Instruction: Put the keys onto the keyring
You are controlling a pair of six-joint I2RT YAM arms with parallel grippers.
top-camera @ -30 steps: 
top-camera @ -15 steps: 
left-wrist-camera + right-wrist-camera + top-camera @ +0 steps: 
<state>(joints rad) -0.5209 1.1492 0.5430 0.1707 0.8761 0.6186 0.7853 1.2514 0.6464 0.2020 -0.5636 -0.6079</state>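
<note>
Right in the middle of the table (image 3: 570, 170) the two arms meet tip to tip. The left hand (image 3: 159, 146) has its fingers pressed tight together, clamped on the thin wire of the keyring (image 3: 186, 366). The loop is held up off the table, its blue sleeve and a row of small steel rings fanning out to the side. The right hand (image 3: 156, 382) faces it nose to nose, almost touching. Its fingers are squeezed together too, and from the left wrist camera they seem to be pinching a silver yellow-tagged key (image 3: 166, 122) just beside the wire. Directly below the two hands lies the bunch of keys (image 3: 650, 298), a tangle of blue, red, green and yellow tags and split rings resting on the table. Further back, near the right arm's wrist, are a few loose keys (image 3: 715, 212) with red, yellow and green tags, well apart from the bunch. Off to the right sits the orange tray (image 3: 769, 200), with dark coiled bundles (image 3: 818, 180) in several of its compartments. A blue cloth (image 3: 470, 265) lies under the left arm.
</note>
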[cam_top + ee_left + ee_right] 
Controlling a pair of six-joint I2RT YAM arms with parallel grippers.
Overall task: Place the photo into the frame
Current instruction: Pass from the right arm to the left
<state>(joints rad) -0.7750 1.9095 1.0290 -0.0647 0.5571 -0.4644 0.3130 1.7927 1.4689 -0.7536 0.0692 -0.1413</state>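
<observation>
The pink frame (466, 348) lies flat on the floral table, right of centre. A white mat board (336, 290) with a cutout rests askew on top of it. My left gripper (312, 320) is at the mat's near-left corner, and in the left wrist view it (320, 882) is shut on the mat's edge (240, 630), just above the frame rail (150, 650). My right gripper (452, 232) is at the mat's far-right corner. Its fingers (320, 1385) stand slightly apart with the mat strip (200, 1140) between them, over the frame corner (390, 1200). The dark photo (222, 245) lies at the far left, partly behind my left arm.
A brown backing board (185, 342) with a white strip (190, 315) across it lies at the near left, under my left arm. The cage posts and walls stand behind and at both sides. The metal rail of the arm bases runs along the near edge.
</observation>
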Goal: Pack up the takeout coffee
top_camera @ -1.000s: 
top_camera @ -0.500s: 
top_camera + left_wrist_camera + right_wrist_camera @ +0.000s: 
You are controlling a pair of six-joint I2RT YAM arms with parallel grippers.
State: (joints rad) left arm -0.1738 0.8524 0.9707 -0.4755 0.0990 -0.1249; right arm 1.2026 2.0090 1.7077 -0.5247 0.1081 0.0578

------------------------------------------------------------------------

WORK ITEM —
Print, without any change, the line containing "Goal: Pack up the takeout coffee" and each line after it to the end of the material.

ANSWER TO THIS PROBLEM —
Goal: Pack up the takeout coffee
top_camera @ -1.000s: 
top_camera @ -0.500s: 
top_camera + left_wrist_camera + right_wrist_camera @ +0.000s: 
You are controlling a pair of six-joint I2RT YAM arms with parallel grippers.
State: (joints rad) left arm -0.1738 0.8524 0.9707 -0.4755 0.0990 -0.1249; right arm 1.2026 2.0090 1.7077 -0.5247 0.1081 0.0578

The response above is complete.